● **ACTIVITY**
Please copy out every line in the entries that includes the word "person".

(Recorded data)
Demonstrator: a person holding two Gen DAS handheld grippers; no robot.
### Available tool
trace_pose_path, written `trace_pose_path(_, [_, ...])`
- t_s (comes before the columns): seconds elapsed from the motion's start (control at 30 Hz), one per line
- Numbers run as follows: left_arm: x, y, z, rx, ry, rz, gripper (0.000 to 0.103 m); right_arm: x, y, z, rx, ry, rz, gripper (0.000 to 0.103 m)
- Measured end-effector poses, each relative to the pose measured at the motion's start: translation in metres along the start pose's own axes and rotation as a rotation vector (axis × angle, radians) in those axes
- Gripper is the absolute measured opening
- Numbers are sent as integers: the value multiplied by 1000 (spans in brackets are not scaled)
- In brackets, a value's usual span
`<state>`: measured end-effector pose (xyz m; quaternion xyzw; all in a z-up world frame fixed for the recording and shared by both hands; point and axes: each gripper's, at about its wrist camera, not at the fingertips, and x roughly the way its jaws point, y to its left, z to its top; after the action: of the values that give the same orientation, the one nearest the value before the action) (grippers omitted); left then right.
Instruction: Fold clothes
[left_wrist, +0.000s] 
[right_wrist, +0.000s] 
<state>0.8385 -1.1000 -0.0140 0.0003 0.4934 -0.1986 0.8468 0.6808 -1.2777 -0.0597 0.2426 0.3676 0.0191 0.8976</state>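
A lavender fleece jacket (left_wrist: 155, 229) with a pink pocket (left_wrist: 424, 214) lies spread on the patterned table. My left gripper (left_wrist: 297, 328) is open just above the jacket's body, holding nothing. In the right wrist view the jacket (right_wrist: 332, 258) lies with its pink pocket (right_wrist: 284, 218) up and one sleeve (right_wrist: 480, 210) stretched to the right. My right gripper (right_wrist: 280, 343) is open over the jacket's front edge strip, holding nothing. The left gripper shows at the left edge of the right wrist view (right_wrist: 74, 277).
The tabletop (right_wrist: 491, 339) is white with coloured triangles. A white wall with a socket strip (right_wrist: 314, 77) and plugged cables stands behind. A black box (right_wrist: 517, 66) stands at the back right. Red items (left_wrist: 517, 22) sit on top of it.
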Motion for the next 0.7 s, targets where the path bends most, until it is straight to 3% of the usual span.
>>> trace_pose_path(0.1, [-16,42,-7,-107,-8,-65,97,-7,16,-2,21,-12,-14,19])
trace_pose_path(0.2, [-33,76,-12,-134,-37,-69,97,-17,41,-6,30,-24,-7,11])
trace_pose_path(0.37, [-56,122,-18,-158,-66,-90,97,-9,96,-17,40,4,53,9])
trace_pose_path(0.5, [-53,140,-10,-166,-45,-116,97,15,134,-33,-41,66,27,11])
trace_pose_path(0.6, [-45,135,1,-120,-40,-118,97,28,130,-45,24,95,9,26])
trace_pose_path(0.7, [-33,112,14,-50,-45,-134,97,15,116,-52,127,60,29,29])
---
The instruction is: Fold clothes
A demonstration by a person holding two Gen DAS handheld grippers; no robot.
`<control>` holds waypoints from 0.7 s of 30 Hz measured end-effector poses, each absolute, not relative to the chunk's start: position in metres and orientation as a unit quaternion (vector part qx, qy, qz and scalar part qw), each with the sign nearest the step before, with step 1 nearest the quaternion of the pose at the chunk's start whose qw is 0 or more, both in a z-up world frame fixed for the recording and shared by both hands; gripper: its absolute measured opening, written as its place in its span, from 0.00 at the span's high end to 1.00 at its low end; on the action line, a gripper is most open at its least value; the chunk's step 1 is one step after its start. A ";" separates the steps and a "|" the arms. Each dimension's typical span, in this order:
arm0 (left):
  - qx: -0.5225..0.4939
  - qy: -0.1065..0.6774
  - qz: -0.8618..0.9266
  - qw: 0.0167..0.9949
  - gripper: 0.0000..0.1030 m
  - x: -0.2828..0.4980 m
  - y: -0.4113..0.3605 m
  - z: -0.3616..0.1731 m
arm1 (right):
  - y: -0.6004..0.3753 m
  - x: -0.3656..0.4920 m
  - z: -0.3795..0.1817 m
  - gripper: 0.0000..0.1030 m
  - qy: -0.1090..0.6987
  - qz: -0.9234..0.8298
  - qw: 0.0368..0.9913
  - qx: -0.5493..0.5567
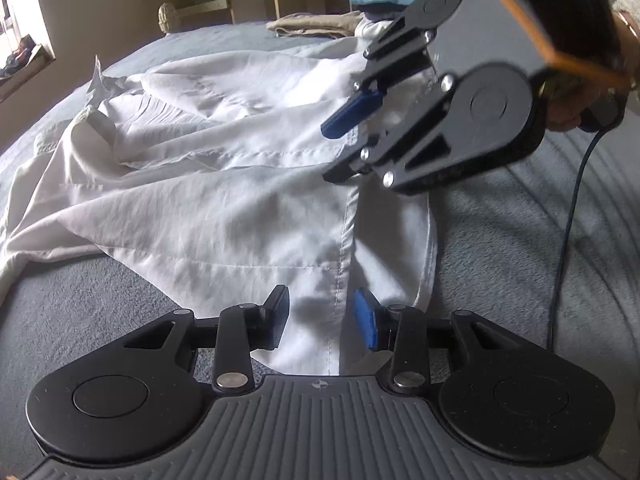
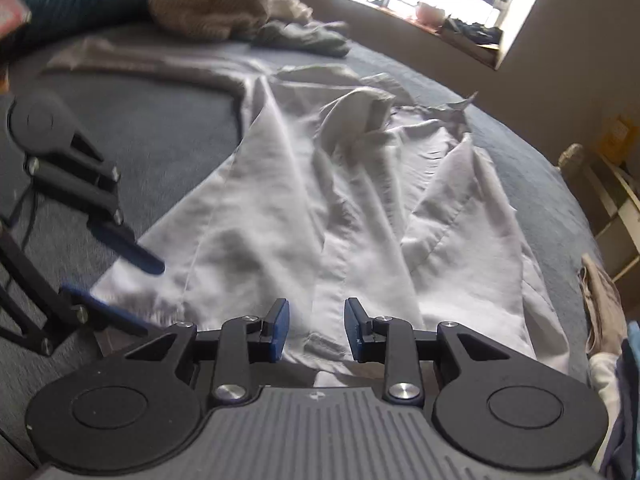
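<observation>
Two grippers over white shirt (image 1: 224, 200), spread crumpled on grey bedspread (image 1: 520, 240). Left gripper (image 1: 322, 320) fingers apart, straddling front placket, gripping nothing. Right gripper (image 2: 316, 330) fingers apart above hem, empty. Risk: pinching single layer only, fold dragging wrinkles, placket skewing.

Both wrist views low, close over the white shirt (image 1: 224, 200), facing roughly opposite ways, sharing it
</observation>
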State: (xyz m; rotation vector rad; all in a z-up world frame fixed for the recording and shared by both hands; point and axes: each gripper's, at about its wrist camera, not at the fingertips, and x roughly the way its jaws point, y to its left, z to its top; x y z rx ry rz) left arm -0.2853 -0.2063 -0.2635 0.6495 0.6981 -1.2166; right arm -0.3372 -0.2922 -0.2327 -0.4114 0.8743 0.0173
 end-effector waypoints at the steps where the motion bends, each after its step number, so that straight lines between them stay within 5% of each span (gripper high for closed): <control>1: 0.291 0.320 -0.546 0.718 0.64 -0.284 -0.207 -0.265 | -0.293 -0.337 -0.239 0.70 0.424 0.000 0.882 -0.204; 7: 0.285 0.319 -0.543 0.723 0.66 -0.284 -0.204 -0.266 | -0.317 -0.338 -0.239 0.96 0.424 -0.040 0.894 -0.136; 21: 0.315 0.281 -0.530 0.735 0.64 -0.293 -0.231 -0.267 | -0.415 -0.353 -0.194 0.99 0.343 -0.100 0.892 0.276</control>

● **YOUR RESPONSE**
Demonstrator: a person holding two Gen DAS handheld grippers; no robot.
A demonstration by a person holding two Gen DAS handheld grippers; no robot.

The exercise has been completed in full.